About "coking" a floor.....the floor is dead if it's come to that. I know many people do it, I've done it on rare occaions. But it should not be a regular thing. If a dance troope is requesting it alot, it's time for a new floor. A touring Marley dance floor is lucky if it lasts more than 10 years. Also, be polite to dancers about rosin use. On tours for Nutcracker I see almost every place, young dancers that I can trace their footsteps for "miles" Often times they just need to be told how to rosin correctly.

Kenneth Pogin
Production / Tour Manager
Minnesota Ballet


----------



## FatherMurphy

Most of the marley I've seen laid was with gaffe tape, occasionally a Broadway show or a rock concert will come in with painted marley and tape it with clear tape (one roadie was getting grief from the home office about how much tape he was going through - apparently, they thought he should be able to reuse it...).

A few companies double tape their floor, taping the upstage edge of a roll to the floor, and then laying the next roll and taping its downstage edge to the first piece.
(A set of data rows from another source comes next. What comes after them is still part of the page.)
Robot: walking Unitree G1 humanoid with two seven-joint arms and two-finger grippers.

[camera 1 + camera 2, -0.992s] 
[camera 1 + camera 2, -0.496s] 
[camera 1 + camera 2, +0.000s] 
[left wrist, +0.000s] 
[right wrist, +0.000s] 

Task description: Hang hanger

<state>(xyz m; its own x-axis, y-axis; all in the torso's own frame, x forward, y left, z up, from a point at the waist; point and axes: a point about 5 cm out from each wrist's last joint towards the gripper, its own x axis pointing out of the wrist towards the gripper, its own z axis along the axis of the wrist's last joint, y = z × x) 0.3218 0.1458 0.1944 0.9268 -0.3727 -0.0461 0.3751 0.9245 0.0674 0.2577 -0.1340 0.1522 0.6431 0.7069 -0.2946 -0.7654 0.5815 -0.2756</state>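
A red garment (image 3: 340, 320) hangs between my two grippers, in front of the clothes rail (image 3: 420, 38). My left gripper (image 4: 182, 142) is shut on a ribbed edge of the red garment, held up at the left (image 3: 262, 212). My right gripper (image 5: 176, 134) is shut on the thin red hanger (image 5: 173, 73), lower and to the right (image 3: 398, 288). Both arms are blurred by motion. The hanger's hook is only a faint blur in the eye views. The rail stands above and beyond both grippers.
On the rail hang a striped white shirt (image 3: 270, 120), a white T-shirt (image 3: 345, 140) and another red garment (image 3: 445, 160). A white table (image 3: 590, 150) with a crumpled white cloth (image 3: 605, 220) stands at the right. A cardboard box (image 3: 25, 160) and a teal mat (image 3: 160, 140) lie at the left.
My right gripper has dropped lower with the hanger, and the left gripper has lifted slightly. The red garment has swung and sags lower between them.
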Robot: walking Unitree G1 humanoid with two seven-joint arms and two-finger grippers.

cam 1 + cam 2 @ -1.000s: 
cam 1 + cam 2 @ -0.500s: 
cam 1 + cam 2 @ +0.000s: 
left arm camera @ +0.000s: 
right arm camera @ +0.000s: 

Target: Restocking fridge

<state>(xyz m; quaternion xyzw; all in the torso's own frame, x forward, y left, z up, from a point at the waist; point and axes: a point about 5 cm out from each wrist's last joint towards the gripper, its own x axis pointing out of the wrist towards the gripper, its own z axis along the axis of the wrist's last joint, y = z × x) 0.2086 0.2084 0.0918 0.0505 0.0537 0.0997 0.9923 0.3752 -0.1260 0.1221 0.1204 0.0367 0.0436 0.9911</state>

This seems a bit overkill to me, but it makes them happy, and they're the ones buying the tape.

I ran into one company that didn't want to see any tape on top, so they'd have us roll out a piece, flip the upstage edge over, roll the next one out upside down, tape the two bottom edges together, and curl it upstage, ready for the next upside down piece. I don't recall how they dealt with de-bubbling it once it was effectively one big piece.

And then there was the company that had us lay two floors down, so we could take up one during an intermission, giving them a black floor in act one, and a white floor in act two, resetting the black floor after the show every night....


----------



## cdub260

Footer said:


> My personal hatred... folding chairs. It seams like they reproduce like rabbits in every theatre I work in.



Really! Mine grow legs and walk away.

Can I have some of yours?


----------



## Schniapereli

MNBallet said:


> ...I too find it funny that a ballet company would own a dance floor but then "have someone else install it" on tours, that just makes no sense. Do they deliver it, or have it shipped? Does someone else do their lighting everywhere too? Or is this just a dance studio doing a recital in your space...that makes more sense to me.
> 
> 
> Kenneth Pogin
> Production / Tour Manager
> Minnesota Ballet



I don't know too much about their situation, because I have only talked to the director a few times on the phone, and have never met her in person. But, I think they are kinda small still. They're not super small, but as she put it, they're "about to go professional." They don't really have their own crew or designers. They recently built their own new sprung floor, with basically all the instillation work done by the dancers. I think when they rent a venue, they have the resident designers just put up what colors she wants. (I think they all still try to expand on her requests, and give her better lighting than "make it pink-ish.")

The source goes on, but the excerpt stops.